Was war der Auslöser für den Vorfall?

  • Zunahme der Sorgen vor Klimawandel seit 2009
  • Vergleich zu Umweltschäden in den 1980er-Jahren
  • Langfristiger Aufwärtstrend seit 2013
  • Höhere Sorgen bei jüngeren Jahrgängen
  • Anstieg der Umweltsorgen nach Tschernobyl 1986
  • Sozioökonomisches Panel (SOEP) als Datenquelle
  • Veränderung der Wahrnehmung über die Jahre

Wie hat die Öffentlichkeit oder Politik reagiert?
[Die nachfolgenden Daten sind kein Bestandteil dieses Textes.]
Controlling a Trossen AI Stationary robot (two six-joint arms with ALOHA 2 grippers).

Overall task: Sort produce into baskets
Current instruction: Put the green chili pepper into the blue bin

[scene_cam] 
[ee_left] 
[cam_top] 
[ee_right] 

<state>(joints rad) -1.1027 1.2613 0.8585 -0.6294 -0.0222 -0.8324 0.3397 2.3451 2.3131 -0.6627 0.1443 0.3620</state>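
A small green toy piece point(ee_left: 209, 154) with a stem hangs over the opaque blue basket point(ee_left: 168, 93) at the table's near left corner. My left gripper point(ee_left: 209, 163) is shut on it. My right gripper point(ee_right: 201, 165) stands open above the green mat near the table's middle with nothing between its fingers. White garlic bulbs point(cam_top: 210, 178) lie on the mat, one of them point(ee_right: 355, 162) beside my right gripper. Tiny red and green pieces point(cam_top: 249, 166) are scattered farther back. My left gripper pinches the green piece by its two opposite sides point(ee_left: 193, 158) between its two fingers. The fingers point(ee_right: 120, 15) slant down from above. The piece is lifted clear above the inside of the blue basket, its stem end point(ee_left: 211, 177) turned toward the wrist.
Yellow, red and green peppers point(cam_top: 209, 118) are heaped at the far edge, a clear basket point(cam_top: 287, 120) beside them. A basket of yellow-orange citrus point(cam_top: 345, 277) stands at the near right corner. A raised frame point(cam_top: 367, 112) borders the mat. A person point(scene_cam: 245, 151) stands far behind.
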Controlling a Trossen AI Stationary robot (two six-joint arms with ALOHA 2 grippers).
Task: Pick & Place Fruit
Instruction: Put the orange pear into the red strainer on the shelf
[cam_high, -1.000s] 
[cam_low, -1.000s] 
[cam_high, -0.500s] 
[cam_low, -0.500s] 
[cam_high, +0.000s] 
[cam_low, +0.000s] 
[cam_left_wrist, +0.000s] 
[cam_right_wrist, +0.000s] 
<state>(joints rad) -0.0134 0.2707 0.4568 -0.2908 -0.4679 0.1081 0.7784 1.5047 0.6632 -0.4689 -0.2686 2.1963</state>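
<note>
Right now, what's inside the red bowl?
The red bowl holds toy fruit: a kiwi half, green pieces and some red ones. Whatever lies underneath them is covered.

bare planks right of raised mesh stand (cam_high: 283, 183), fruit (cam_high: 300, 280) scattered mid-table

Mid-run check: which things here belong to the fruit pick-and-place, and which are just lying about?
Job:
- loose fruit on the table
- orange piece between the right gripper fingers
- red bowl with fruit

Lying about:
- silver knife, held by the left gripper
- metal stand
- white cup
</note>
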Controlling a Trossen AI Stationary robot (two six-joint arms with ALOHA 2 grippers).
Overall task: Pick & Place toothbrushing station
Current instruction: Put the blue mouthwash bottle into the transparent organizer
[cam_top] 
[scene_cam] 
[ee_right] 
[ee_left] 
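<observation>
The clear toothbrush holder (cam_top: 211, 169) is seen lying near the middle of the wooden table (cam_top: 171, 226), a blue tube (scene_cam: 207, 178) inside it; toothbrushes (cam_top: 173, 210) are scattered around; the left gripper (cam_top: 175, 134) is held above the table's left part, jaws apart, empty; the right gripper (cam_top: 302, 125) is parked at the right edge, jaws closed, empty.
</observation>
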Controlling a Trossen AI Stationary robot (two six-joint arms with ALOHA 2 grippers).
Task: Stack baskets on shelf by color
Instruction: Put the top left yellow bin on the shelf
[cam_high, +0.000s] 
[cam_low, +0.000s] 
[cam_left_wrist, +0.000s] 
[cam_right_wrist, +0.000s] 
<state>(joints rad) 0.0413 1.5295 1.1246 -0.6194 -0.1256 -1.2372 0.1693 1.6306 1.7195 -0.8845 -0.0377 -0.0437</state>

  • Anstieg der Sorgen vor Klimawandel seit 2009
  • Sorgen sind geringer als in den 1980er-Jahren
  • Aufwärtstrend bei Klimasorgen seit 2013
  • 2022 hohe Abweichung von mehr als 0,4 Punkten
  • Jüngere Generationen zeigen größere Besorgnis
  • Gereifte Generationen lernen mehr Sorgen über Klima im Alter
  • Höhere Umweltsorgen nach Tschernobyl in den 1980er-Jahren
  • Daten bis 2023 ausgewertet, SOEP umfasst 20.000 Haushalte in Deutschland

Welche Konsequenzen werden genannt?

  • Zunehmende Sorgen der Deutschen vor den Folgen des Klimawandels
  • Höheres Grundniveau der Klimasorgen im Vergleich zu Beginn der Datenreihe
  • Bewusstsein über Klima- und Umweltfragen wächst mit dem Alter
  • Jüngere Generationen zeigen deutlich mehr Besorgnis über Klimawandel
  • Abweichungen der Klimasorgen über Referenzwerte im Aufwärtstrend
  • Parallele Entwicklung der Sorgen über den Zustand der Umwelt
  • Umweltängste spielten in der Vergangenheit eine größere Rolle
  • Anstieg der Besorgnis nach relevanten Umweltvorfällen wie Tschernobyl

Gibt es bereits eine Stellungnahme?

Ja, im Artikel wird eine Stellungnahme zitiert: Franziska Holz, die stellvertretende Leiterin der Abteilung Energie, Verkehr und Umwelt, äußert sich zu den wachsenden Sorgen über den Klimawandel.